● Work to be completed:
Look through the records, and wherever the string "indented" turns up, copy out that line.

(Material for this exercise Opens)

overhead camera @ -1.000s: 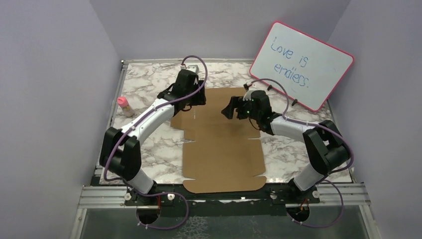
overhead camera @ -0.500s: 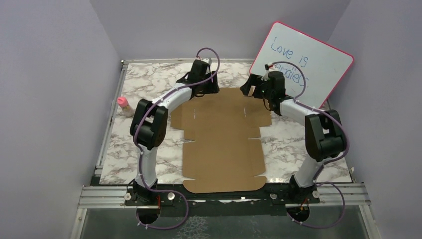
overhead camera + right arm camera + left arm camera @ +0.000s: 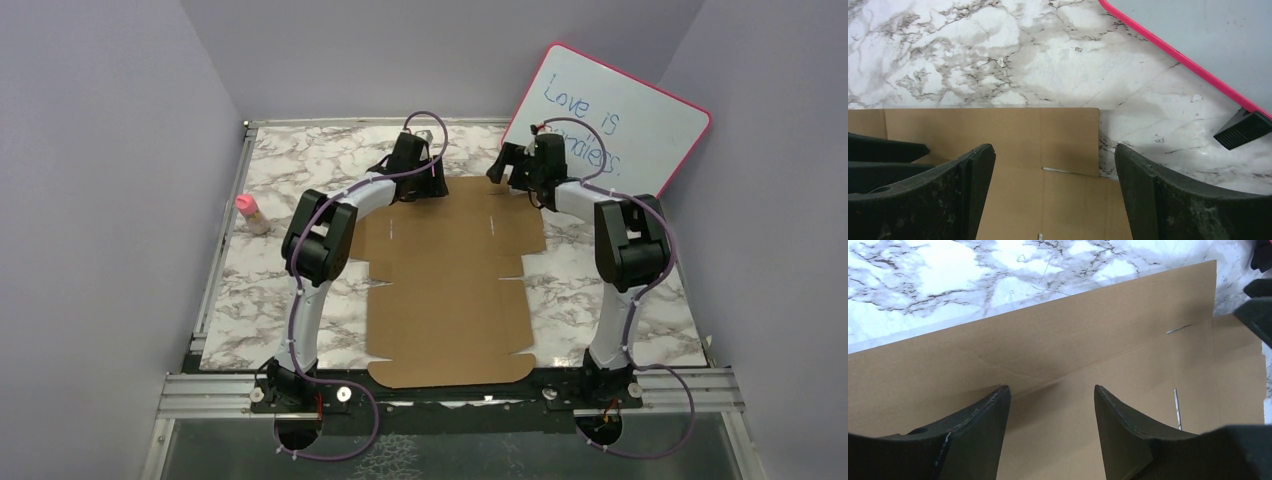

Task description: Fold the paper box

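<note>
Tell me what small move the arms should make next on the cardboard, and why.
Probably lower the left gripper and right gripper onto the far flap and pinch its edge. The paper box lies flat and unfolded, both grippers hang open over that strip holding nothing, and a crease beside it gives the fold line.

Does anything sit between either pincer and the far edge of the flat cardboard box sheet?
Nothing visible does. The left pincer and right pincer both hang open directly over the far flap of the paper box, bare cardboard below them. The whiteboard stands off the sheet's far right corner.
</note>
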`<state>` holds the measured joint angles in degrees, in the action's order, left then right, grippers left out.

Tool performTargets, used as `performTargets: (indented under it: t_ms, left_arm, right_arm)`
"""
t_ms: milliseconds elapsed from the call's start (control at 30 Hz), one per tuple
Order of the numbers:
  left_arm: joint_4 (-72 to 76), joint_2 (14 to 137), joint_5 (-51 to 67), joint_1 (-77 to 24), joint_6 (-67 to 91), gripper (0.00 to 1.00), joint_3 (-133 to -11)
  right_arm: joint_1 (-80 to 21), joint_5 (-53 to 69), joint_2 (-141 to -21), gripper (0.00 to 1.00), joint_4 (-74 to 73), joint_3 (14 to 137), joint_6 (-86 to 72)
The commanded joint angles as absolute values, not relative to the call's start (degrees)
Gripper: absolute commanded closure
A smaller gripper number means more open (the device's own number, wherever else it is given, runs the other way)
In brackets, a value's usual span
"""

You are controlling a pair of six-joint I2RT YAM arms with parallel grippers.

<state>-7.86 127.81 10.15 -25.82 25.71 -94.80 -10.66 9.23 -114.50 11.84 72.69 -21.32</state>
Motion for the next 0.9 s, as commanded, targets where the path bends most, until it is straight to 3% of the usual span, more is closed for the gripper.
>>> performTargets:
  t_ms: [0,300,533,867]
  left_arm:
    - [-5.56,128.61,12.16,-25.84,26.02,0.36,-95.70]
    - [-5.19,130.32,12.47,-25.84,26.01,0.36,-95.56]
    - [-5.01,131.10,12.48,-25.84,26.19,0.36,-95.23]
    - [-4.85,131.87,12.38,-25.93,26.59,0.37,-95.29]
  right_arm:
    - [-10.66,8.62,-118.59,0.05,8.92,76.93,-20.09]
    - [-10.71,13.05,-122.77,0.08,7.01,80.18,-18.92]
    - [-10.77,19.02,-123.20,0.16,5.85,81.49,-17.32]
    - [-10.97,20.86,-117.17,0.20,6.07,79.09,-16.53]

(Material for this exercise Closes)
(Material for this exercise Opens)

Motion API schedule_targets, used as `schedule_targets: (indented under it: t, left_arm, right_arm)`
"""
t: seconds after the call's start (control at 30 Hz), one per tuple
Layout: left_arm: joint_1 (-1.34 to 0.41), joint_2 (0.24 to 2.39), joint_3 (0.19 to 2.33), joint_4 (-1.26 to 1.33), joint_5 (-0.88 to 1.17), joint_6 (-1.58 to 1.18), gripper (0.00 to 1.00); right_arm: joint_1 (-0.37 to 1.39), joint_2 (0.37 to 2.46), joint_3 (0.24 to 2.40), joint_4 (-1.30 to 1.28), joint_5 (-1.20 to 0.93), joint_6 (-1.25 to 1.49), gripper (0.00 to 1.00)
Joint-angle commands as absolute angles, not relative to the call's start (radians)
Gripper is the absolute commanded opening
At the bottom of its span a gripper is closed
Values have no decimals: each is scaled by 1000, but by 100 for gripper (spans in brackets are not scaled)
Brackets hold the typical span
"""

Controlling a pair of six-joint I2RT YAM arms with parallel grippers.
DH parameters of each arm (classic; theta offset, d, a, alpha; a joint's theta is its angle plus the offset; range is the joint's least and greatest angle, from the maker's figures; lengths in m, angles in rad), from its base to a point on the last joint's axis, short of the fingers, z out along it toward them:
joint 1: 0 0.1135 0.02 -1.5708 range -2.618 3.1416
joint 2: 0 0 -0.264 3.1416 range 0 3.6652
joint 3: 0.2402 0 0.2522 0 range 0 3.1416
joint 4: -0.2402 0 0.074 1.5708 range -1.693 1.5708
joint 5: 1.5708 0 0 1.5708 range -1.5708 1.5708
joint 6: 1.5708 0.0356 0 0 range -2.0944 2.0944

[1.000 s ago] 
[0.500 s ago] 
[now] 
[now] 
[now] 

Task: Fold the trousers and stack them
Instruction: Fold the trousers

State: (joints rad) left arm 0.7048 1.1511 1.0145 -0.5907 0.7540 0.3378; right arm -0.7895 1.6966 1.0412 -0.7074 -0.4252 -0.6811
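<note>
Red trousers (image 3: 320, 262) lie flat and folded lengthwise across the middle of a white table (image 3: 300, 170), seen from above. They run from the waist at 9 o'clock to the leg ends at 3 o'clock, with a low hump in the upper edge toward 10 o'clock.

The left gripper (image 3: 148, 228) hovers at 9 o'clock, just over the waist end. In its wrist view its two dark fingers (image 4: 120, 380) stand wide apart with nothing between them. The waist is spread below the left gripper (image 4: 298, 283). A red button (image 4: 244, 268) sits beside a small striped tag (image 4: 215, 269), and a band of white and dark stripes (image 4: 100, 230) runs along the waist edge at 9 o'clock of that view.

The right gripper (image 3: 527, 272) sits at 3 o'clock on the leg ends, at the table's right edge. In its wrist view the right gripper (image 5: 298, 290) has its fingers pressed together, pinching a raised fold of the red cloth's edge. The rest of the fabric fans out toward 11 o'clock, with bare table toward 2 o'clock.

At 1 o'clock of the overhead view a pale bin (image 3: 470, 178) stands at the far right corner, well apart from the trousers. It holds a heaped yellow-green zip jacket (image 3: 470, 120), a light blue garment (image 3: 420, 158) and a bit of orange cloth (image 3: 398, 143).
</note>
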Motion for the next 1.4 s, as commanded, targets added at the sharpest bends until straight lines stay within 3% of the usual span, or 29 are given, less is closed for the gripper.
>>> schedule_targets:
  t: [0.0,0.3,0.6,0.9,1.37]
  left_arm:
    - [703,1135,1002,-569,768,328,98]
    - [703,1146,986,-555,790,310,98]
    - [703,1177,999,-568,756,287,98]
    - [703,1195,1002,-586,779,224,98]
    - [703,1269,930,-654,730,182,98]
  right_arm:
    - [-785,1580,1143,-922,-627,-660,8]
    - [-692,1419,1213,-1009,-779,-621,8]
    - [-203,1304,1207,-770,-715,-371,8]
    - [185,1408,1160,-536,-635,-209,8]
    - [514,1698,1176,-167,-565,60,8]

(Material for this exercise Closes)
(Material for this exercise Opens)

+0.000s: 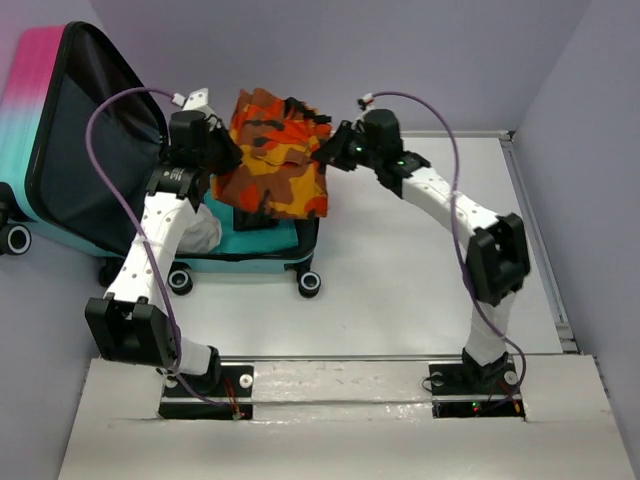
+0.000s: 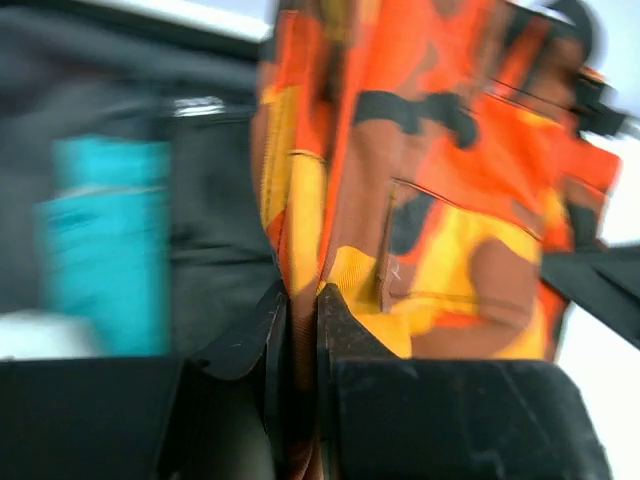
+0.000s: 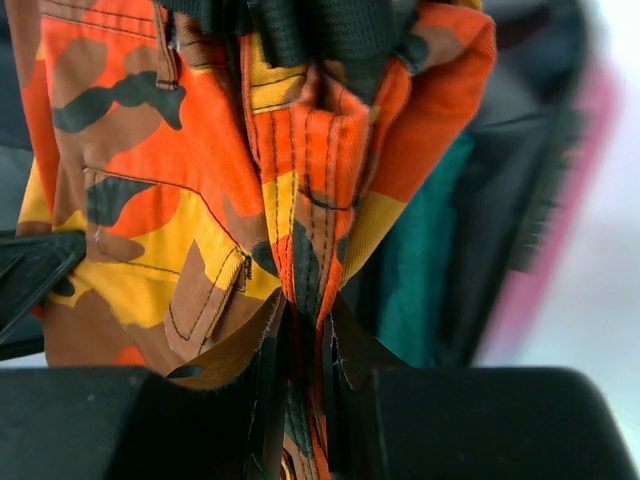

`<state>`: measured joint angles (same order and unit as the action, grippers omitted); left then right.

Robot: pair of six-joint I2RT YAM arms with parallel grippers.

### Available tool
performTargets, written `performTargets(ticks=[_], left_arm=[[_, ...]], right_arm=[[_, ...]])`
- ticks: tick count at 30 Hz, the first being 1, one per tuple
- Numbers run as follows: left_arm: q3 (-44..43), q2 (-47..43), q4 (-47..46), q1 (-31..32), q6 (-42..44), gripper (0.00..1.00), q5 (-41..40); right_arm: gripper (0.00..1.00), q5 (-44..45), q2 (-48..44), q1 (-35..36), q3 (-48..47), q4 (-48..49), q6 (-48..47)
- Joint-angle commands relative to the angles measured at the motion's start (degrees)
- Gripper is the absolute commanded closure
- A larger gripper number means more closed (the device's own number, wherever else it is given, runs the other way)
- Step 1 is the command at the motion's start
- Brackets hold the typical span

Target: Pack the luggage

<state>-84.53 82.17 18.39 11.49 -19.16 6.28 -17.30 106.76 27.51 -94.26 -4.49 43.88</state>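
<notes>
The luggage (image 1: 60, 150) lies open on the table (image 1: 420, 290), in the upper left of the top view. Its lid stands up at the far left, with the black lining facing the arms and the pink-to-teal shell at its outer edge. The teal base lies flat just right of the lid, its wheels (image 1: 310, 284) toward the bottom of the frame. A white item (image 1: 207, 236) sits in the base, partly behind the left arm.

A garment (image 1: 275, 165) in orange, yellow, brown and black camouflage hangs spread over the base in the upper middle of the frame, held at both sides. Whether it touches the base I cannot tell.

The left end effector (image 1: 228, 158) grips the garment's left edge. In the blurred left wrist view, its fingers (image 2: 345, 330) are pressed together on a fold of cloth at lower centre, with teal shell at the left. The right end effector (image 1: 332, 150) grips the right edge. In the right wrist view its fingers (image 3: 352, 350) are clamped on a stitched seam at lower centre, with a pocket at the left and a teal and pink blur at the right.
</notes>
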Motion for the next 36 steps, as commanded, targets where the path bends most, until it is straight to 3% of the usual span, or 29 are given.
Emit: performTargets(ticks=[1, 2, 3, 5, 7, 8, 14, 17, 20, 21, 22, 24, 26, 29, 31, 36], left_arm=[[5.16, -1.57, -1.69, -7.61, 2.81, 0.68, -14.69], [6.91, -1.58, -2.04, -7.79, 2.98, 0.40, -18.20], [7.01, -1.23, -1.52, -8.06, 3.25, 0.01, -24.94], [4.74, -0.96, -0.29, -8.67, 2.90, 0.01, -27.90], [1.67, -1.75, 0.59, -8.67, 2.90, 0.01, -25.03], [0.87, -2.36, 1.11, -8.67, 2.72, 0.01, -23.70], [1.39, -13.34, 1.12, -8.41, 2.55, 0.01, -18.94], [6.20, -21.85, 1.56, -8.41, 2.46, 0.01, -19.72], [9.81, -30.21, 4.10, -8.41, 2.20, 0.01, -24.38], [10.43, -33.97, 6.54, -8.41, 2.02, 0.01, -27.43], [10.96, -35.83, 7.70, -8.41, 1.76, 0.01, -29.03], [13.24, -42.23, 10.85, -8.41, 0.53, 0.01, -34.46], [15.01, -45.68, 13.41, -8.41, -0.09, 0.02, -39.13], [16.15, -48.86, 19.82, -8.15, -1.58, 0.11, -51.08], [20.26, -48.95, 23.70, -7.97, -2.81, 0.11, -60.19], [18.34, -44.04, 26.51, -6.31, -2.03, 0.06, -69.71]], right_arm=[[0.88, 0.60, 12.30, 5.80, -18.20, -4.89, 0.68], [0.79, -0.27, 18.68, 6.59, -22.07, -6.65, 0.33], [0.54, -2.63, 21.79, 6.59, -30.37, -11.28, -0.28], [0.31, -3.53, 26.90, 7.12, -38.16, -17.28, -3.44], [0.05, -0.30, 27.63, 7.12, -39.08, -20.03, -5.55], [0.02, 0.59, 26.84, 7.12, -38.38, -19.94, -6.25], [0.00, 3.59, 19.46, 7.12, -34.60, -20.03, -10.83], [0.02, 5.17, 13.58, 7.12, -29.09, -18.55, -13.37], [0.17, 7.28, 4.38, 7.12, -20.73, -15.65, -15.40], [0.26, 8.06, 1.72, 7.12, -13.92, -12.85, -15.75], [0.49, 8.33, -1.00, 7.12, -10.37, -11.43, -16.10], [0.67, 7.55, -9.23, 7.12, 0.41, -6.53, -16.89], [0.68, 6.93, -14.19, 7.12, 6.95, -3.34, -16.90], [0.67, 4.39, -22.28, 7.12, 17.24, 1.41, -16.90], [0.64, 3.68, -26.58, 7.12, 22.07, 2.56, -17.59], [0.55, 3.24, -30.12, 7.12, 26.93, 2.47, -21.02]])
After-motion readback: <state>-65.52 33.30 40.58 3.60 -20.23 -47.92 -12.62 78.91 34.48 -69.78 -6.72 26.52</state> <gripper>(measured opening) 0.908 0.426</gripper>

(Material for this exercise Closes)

● Answer space:
Tool performTargets, used as `performTargets: (indented under it: t_ms, left_arm, right_arm)`
Motion API schedule_targets, used as `schedule_targets: (indented under it: t, left_arm, right_arm)`

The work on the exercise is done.